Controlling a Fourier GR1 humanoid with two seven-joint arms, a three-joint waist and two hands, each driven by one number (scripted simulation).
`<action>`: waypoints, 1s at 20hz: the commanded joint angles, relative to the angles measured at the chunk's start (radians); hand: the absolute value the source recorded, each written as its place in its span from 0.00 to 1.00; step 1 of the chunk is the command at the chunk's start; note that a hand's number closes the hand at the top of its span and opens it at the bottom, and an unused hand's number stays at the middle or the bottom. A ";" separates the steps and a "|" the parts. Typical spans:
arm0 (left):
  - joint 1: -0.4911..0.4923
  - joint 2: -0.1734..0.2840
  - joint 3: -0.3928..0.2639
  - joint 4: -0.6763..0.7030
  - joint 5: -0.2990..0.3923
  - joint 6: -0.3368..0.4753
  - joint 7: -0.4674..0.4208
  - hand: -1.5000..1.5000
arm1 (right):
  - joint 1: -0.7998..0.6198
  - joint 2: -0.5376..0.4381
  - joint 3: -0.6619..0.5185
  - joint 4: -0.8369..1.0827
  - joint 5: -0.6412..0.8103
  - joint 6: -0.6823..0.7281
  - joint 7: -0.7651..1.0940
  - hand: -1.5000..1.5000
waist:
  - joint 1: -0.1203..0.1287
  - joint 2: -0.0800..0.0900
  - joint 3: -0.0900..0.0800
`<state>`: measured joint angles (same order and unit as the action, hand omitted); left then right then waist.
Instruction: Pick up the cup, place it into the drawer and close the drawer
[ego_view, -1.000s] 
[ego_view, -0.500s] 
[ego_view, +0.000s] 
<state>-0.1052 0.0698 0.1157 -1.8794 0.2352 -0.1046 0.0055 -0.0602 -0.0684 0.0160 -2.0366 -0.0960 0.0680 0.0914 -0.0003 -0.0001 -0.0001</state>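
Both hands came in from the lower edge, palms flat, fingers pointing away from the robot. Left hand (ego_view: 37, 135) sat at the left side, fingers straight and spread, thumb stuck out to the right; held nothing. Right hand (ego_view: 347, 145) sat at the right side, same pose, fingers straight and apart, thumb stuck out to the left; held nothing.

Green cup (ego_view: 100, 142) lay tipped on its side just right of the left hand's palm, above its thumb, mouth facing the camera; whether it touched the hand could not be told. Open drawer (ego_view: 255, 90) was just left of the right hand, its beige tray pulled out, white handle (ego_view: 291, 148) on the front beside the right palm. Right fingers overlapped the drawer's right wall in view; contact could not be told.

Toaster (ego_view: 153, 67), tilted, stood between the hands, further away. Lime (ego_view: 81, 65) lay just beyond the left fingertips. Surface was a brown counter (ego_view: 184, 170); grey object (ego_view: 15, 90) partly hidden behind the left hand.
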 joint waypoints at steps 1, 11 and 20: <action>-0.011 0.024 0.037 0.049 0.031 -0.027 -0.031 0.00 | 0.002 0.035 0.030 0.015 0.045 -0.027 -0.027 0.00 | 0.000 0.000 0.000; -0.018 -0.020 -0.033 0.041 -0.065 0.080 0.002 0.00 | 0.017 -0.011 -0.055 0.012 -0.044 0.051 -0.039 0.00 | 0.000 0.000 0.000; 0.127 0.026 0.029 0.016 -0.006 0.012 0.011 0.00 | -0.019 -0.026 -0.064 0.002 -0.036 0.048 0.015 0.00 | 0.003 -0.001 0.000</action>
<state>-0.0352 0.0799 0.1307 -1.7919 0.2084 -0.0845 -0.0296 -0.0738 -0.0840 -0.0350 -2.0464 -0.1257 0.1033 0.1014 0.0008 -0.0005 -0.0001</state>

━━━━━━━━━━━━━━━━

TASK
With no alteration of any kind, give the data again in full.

COMPLETED TASK
Controlling a Fourier GR1 humanoid with two seven-joint arms, a three-joint waist and two hands, each driven by one number (scripted simulation).
`<action>`: waypoints, 1s at 20hz: the commanded joint angles, relative to the angles measured at the chunk's start (radians); hand: the absolute value the source recorded, each written as its place in its span from 0.00 to 1.00; step 1 of the chunk is the command at the chunk's start; note that a hand's number closes the hand at the top of its span and opens it at the bottom, and an unused hand's number stays at the middle or the bottom. A ";" separates the steps and a "|" the parts. Typical spans:
arm0 (left):
  - joint 1: -0.4911..0.4923
  - joint 2: -0.1734..0.2840
  - joint 3: -0.3928..0.2639
  - joint 4: -0.6763..0.7030
  - joint 5: -0.2990..0.3923
  - joint 6: -0.3368..0.4753
  - joint 7: -0.4674..0.4208
  - hand: -1.5000..1.5000
arm1 (right):
  - joint 1: -0.7998..0.6198
  - joint 2: -0.5376..0.4381
  - joint 3: -0.6619..0.5185
  - joint 4: -0.8369..1.0827
  - joint 5: -0.6412..0.8103
  - joint 6: -0.6823..0.7281
  - joint 7: -0.7651..1.0940
  - hand: -1.5000..1.5000
waist:
  - joint 1: -0.1203..0.1287
  - joint 2: -0.0800..0.0900
  - joint 3: -0.0900..0.0800
`<state>`: measured joint angles (same order and unit as the action, hand omitted); left then right then waist.
Instruction: Pick up the cup, place it into the drawer and close the drawer
[ego_view, -1.000s] 
[ego_view, -0.500s] 
[ego_view, +0.000s] 
<state>-0.1052 0.0698 0.1157 -1.8794 0.2352 -0.1046 0.0055 -0.0602 -0.0684 0.0160 -2.0366 -0.0960 0.0680 0.0914 -0.0003 -0.0001 -0.0001</state>
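Both hands came in from the lower edge, palms flat, fingers pointing away from the robot. Left hand (ego_view: 37, 135) sat at the left side, fingers straight and spread, thumb stuck out to the right; held nothing. Right hand (ego_view: 347, 145) sat at the right side, same pose, fingers straight and apart, thumb stuck out to the left; held nothing.

Green cup (ego_view: 100, 142) lay tipped on its side just right of the left hand's palm, above its thumb, mouth facing the camera; whether it touched the hand could not be told. Open drawer (ego_view: 255, 90) was just left of the right hand, its beige tray pulled out, white handle (ego_view: 291, 148) on the front beside the right palm. Right fingers overlapped the drawer's right wall in view; contact could not be told.

Toaster (ego_view: 153, 67), tilted, stood between the hands, further away. Lime (ego_view: 81, 65) lay just beyond the left fingertips. Surface was a brown counter (ego_view: 184, 170); grey object (ego_view: 15, 90) partly hidden behind the left hand.
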 joint waypoints at steps 1, 11 and 20: <action>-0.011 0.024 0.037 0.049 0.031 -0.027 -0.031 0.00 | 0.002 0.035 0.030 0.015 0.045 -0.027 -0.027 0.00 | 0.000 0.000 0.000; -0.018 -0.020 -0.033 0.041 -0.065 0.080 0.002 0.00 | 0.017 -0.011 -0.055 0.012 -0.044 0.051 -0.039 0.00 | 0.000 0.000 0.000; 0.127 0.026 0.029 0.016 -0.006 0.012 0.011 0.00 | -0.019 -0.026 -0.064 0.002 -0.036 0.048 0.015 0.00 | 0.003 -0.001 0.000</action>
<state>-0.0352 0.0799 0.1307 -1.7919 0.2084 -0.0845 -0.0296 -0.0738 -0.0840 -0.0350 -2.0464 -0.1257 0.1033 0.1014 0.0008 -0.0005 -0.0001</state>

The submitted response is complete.